Quadro RTX 8000 Multi-GPU Performance Issue

Hi,

I have a program that runs identical CUDA code (on identical sets of data
of the same size) on 2 GPUs for multiple iterations.

The hardware is:

  • Intel® Xeon® Silver 4110 CPU @ 2.10GHz 2.10GHz (2 processors)
  • 256GB RAM
  • Windows server 2019
  • 2x Quadro RTX 8000

In each iteration:

  • Copy data from HOST pinned memory to GPU 0 and GPU 1
  • Clear previously used GPU memory through cudaMemsetAsync, execute user-write kernel (MapXYScale) to create maps for images remapping (the other kernels are calls to nppi functions, i.e. nppiWarpAffine_8u_C1R)
  • Re-execute step 2
  • Copy data from GPU to HOST (cudaEventSync)

Attached there is a screenshot of what happening from NVIDIA NSight System 2020.1.1

Problem:
When running using 2 Quadro RTX 8000, the performance is good on device 0 but in device 1 are ~5.5x worse. Anyway, in device 0, happens the same kernel (1. and 2.) is executed two times with the same data and the execution time is ~2x in second one.
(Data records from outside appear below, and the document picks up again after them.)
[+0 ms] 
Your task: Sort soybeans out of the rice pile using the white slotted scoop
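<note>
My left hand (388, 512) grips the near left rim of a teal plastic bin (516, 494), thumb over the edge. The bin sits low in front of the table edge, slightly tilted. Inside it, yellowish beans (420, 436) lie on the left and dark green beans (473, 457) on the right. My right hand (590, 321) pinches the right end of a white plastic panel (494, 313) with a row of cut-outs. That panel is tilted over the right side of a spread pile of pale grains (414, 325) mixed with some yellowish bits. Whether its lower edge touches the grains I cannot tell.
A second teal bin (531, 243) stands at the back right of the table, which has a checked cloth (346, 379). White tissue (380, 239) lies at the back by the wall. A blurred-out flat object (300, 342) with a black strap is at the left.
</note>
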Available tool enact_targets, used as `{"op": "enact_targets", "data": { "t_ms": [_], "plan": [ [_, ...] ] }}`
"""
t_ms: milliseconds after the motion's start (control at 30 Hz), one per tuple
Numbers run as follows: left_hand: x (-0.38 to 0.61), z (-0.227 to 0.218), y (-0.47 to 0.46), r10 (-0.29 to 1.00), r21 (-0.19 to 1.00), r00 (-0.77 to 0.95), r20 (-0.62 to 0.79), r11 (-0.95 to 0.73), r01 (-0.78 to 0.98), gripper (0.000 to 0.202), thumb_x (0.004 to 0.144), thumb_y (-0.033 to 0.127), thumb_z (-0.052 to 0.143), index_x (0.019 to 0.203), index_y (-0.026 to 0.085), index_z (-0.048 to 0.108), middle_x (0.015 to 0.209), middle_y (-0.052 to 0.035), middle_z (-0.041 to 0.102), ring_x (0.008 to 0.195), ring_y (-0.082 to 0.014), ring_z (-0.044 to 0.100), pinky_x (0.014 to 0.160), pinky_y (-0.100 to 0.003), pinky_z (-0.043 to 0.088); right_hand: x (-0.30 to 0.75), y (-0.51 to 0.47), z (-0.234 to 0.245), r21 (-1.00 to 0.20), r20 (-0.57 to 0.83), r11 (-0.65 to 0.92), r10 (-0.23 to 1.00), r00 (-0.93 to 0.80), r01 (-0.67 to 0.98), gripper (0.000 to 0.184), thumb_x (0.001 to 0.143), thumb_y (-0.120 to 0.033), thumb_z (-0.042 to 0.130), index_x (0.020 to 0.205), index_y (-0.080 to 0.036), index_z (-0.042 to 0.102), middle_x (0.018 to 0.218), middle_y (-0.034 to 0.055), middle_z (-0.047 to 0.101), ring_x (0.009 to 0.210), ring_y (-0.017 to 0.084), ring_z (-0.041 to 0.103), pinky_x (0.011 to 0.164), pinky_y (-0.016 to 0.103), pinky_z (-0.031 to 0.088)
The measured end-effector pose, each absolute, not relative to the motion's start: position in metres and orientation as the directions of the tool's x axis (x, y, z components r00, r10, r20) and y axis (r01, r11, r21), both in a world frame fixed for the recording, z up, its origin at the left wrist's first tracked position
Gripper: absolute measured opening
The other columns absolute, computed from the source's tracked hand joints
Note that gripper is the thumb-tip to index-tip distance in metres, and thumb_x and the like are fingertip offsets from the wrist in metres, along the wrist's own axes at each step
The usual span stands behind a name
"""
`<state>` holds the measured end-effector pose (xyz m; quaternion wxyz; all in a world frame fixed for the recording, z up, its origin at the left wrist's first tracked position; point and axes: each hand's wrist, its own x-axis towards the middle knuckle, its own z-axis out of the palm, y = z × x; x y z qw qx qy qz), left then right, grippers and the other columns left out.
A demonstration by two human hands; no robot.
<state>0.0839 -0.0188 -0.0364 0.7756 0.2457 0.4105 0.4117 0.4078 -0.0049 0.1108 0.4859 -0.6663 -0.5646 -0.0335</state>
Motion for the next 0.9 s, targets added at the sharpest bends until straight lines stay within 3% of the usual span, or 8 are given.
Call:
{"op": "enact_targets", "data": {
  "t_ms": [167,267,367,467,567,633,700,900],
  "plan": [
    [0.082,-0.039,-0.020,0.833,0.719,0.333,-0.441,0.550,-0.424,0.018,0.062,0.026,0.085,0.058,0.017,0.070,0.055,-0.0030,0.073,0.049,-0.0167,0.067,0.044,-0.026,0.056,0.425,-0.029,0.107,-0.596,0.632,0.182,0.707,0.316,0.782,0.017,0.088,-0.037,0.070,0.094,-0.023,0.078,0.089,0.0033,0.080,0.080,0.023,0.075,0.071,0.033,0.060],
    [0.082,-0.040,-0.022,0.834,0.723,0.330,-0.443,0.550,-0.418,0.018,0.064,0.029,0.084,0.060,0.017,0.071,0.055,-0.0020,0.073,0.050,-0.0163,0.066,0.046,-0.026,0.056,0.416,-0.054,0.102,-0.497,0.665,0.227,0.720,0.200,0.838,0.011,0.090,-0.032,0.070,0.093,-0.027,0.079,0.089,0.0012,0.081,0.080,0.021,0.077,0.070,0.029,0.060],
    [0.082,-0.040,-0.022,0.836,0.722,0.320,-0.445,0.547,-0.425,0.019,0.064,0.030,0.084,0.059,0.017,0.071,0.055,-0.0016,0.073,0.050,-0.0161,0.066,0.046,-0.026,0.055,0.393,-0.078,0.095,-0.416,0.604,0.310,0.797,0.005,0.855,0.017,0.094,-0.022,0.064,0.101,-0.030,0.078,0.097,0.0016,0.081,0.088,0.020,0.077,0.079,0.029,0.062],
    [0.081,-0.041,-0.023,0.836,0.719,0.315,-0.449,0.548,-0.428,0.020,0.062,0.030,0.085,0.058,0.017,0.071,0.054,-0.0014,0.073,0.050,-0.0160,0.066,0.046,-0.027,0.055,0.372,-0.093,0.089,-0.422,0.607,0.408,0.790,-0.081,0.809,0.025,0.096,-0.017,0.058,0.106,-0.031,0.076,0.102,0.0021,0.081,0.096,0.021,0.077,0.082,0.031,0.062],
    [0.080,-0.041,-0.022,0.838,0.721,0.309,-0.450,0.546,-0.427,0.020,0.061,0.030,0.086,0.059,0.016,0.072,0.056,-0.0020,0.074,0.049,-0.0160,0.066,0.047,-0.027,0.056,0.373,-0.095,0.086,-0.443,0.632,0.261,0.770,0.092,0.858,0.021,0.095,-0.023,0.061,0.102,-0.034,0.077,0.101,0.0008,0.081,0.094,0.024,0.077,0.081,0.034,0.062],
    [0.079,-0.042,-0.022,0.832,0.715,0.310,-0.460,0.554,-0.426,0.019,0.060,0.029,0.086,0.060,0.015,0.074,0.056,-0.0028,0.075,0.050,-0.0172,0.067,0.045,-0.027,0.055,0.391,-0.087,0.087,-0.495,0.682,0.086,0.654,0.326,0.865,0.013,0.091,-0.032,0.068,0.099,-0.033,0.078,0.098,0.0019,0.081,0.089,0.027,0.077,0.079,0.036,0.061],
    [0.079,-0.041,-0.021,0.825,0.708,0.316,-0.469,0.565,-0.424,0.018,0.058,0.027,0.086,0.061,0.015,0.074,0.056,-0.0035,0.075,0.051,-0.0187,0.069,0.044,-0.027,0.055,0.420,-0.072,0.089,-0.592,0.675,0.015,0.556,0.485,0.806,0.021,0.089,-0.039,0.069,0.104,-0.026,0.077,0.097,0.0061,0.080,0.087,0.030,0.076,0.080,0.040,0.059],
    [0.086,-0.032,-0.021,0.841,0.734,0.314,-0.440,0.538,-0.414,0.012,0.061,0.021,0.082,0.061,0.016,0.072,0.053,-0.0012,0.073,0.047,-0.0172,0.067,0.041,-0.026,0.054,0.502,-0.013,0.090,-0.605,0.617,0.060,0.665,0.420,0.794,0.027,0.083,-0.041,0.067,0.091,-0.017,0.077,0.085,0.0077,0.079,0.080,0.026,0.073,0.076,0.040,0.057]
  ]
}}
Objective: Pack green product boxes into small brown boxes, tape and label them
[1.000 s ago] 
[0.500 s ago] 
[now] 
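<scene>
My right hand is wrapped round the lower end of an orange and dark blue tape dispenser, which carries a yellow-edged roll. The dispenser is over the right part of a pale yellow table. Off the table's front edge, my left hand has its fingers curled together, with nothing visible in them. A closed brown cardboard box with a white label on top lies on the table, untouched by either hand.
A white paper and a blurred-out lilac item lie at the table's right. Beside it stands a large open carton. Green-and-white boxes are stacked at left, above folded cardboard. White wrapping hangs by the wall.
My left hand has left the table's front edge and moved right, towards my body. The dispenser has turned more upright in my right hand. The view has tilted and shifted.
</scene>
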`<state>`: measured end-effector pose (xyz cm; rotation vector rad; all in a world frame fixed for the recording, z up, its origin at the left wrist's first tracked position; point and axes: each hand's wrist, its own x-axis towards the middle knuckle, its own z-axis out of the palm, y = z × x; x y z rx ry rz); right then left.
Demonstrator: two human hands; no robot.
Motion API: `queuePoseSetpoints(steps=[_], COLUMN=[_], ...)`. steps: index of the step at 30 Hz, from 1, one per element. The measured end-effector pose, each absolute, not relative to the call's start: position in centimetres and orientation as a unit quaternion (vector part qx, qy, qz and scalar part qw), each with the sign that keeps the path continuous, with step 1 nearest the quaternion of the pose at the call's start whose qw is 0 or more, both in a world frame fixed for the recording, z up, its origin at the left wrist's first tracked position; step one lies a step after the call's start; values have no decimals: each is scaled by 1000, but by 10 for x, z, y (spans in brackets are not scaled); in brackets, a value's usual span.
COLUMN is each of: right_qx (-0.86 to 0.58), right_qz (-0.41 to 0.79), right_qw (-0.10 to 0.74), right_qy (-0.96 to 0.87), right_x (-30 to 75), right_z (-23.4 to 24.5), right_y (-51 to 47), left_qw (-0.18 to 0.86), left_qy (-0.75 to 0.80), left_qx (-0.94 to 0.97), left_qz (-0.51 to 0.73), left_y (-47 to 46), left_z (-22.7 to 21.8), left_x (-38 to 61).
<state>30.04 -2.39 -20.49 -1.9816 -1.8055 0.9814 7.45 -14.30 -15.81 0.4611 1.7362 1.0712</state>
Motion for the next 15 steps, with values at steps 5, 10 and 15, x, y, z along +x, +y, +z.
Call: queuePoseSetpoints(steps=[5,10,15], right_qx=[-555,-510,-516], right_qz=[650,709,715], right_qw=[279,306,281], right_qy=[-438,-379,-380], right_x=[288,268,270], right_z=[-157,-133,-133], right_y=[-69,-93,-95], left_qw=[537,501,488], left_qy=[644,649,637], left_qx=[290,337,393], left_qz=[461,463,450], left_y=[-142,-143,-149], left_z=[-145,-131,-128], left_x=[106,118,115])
The code has been tested with GPUs in WDDM and TCC mode, but without differences.

Performance problem details
Since the first iterations most of operations (device 1) are slow, including:

  • cudaMemsetAsynch
  • user-write kernel execution
  • nvidia kernels (i.e. nppiRemap_8u_C1R)

Attached a screenshot of nvidia-smi.exe during the execution, hoping it could help.

I tried running the same program on 2 Quadro P6000. The performances are
consistent across both GPUs and throughout all the iterations on this node.

The application has been compiled both with CUDA 10.2 and CUDA 11.1 without differences in performance.

Has anyone had the same problem? Any insights or suggestions on how to investigate this further would be highly appreciated.

Thank you.

Something to look into, although from the cross-check experiment with the two P6000s this does not seem like a likely underlying cause:

PCIe is a point-to-point interconnect. There is a PCIe root complex in each CPU. In multi-socket systems each PCIe slot is connected to a particular PCIe root complex. Also, each CPU has its own memory controller. You would want to make sure each CPU is communicating with the “near” GPU and the “near” system memory, as otherwise data needs to traverse the CPU-to-CPU interconnect, creating a NUMA effect.

You would therefore want to pay particular attention to processor and memory affinity of your program, and control it with a tool like numactl. Sorry, I don’t know what the equivalent tool under Windows would be, as I have never worked on a multi-socket Windows system.

1 Like